» **Exercise objective**
Repeat exactly what appears from the opening line of the listing to the line with "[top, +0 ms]", inclusive.

» **Data block**
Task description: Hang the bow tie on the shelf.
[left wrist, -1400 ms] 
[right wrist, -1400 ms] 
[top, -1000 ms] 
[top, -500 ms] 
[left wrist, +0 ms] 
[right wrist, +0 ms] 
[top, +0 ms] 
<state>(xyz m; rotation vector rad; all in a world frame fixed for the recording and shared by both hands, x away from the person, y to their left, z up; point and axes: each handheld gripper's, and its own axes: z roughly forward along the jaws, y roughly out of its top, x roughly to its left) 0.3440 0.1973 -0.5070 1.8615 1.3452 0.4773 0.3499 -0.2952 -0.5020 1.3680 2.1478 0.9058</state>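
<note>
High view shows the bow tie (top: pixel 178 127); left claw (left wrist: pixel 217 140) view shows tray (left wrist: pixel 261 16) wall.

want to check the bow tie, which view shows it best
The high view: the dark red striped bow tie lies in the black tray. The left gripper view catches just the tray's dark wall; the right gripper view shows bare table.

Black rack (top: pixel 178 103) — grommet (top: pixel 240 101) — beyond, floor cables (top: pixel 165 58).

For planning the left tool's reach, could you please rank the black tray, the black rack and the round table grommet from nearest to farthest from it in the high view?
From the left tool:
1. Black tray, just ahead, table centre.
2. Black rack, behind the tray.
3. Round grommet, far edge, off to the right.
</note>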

» **Output of the task**
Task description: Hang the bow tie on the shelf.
[left wrist, -1400 ms] 
[right wrist, -1400 ms] 
[top, -1000 ms] 
[top, -500 ms] 
[left wrist, +0 ms] 
[right wrist, +0 ms] 
[top, +0 ms] 

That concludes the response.